Ketidakmampuan mengambil keputusan adalah kebenaran yang harus kita tolak untuk mempercayainya (Jacques Derrida)...

Jumat, 24 Desember 2010

Realisme dan Neorealisme : Mainstream Konflik

Diawali dengan sejarah studi Hubungan Internasional yang muncul antara Perang Dunia I dan II, realisme muncul sebagai arus utama pendekatan hubungan internasional akibat ketidaksempurnaan pendekatan kaum idealis, terutama pembahasan tentang perang. Realism muncul sebagai kritik atas lemahnya pendekatan dari pemikir-pemikir idealis yang dinilai terlalu menitikberatkn rasionlitas individu dan menurunkan konsentrasi terhadap power (Sorensen, 2005). Pandangan realis menyebutkan bahwa tidak ada negara yang dapat mengatur seluruh konstelasi internasional atau dengan kata lain menjadi super power, yang ada hanya kompetisi dari berbagai negara untuk mrmperjuangkan national interest masing-masing.

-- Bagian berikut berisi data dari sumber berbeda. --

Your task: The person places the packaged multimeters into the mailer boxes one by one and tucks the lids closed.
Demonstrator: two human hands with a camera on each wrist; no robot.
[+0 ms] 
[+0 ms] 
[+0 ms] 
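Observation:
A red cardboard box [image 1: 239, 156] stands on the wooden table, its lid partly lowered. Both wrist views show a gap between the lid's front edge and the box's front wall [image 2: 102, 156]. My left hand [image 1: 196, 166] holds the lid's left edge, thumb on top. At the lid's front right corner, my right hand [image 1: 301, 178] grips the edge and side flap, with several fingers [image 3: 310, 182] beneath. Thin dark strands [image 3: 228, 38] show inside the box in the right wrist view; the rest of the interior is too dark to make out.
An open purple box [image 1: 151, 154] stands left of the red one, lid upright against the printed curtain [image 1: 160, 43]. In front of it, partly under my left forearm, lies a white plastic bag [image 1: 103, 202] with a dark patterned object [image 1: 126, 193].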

Dalam politik internasional tidaklah mungkin ada jalinan persahabatan, kepercayaan, dan kehormatan yang logikanya akan mengurangi power gain sebuah state (Suryana, 2009). Jadi, dalam pandangan realis hidup hanya soal bagaimana kompetisi yang menjadi fondasi fundamental kehidupan, tidak ada yang pasti dalam kehidupan karena kehidupan didasarkan pada proses kompetisi. Realis menekankan pada politik kendala yang dipaksakan oleh keegoisan manusia( 'egoisme') dan tidak adanya pemerintah internasional ( 'anarki'),yang membutuhkan 'keunggulan dalam semua kehidupan politik kekuasaan dan keamanan' (Gilpin dalam Scott Burchill & Andrew  Linklater, Theories of International Relations 1996 : 30). Manusia di analoagikan sebagai suatu makhluk yang selalu khawatir terhadap kelangsungan hidupnya dan khawatir terhadap perkembagan power individu lain yang di khawatirkan akan membahayakan eksistensinya. Lebih jauh lagi dapat diasumsikan bahwa perspektif realis menitikberatkan pada aspek keamanan dan pertahanan untuk mencapai national interest masing-masing negara. Dalam perspektif ini, kerjasama hanya dapat dicapai apabila terdapat vested interest antar pelaku kerjasama (Suryana, 2009).
            Dalam ruang lingkup internasional kehidupan konflik yang sedemikian kompetitif dalam pandangan realis merujuk pada satu penyelesaian akhir yaitu perang. Secara historis, pandangan realis ini menginspirasi pecahnya perang dingin yang terjadi setelah perang dunia kedua. Berada dalam situasi ketidakpastian seperti itu negara-negara mulai berpikir rasional dengan membentuk koalisi yang bersifat kelompok kepentingan. Ada negara yang memilih bergabung dalam sebuah sistem keamanan kolektif atau dalam bentuk integrasi kawasan namun tetap dalam tendensi untuk mempertahankan kepentingan nasionalnya saja. Dalam masa dominasi realisme ini, konstelasi internasional lebih cenderung membentuk regionalisme karena kliasifikasi negara-negara lebih didasarkan pada terbentuknya kelompok-kelompok kepentingan (Sorensen, 2005). Dalam kaitan ini, Hobbes mengemukakan pendapatnya tentang sistem internasional yang terbentuk saat itu sebagai negara dan membandingkan antara hubungan internasional dan yang mempunyai “sikap perang” secara terus menerus. Hobbes berpendapat “bahwa pada semua zaman, raja-raja, orang-orang yang mempunyai otoritas tertinggi, disebabkan independensi mereka, berada dalam kecemburuan terus-menerus, dan dalam negara dan sikap gladiator-gladiator, yang mempunyai senjata-senjata mereka yang membidik, dan mata mereka tidak jujur satu sama lain; yakni benteng-benteng, garnisun-garnisun, dan senjata-senjata mereka di perbatasan-perbatasan kerajaan mereka; dan mata mereka diarahkan terus menerus pada tetangga-tetangga mereka”. Analogi Hobbes tersebut cukup menggambarkan betapa rentannya potensi konflik yang dapat dipicu oleh kebebasan memperjuangkan nasional interest mareka.  Jika berbicara tetang pandangan realis, maka tidak dapat dilepaskan dari dominasi negara yang secara legal institusional diakui oleh para realist sebagai main actor dalam hubungan internasional.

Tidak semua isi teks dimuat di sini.